В дымку уходили сырой подвал, побегушки, учеба у медника и жестянщика, побои, брань, издевки их жен и детей. Тускнели годы, когда желаннее всего был сон, когда мгновеньями не верилось, что это бьют его, что у него были и школа, и товарищи, и окурки, и рыбнай ловля, и чай под осокорем.
Когда он думал об этой поре, боли не вызывали только неделя отдыха после смерти медника да время, когда он перешел от жестянщика на завод. Работа гнула, душила, но рядом была мать, ее заботы, ее дыхание и удивительный голос:
«И-и-и, Феди-инь, все пройдет - минет. Старайся, скорее котельщиком станешь, а тогда ты сам себе голова. При нас одолел бы только, а там живи себе - поживай. И женишься, и детки будут, и иас о отцом вспоминать будешь.

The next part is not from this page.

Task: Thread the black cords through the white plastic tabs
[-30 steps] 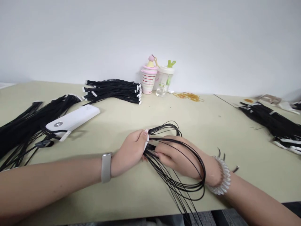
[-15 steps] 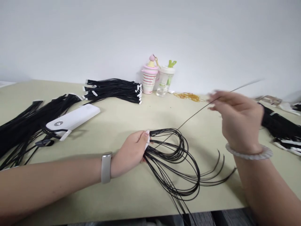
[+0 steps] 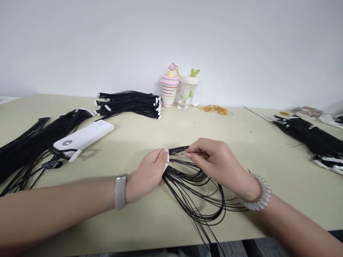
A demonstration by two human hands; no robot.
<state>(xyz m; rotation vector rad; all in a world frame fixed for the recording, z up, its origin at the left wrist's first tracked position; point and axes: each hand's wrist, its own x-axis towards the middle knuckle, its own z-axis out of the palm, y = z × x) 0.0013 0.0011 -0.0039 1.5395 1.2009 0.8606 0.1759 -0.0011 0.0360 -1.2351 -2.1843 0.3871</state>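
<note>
My left hand (image 3: 151, 171) lies on the table with its fingers closed round the gathered ends of a bundle of thin black cords (image 3: 198, 194). The cords loop out to the right and trail over the table's near edge. My right hand (image 3: 214, 160) is just right of the left one, fingertips pinched on one black cord near the gathered ends. A pale band sits on my left wrist and a clear coiled bracelet on my right.
A white power bank (image 3: 84, 137) lies at the left among black cord piles (image 3: 29, 146). Another bundle (image 3: 131, 103) lies at the back. Two cups (image 3: 178, 91) stand by the wall beside rubber bands (image 3: 214, 110). More cords (image 3: 313, 141) lie at the right.
My right hand drew one cord up and out to the right, then came back down to the bundle and now pinches a cord beside my left hand. My left hand stayed put.
</note>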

Какие мы ни есть, а добра тебе хотели, ой, как хотели!..»
Все это, такое простое, обычное, не забывалось и не тускнело. Федя светился им, втихомолку примерял то, что видел, к виденному раньше, ловил слова окружающих, пристегивал их к прочитанному, громоздил случай на случай, набухал удивлением и чего-то ждал. Сердце куда-то толкало его, чего-то просило, даже требовало. А чего?
Отец, верилось, не знает, у чужих спрашивать стыдно, да и о чем, собственно, спрашивать?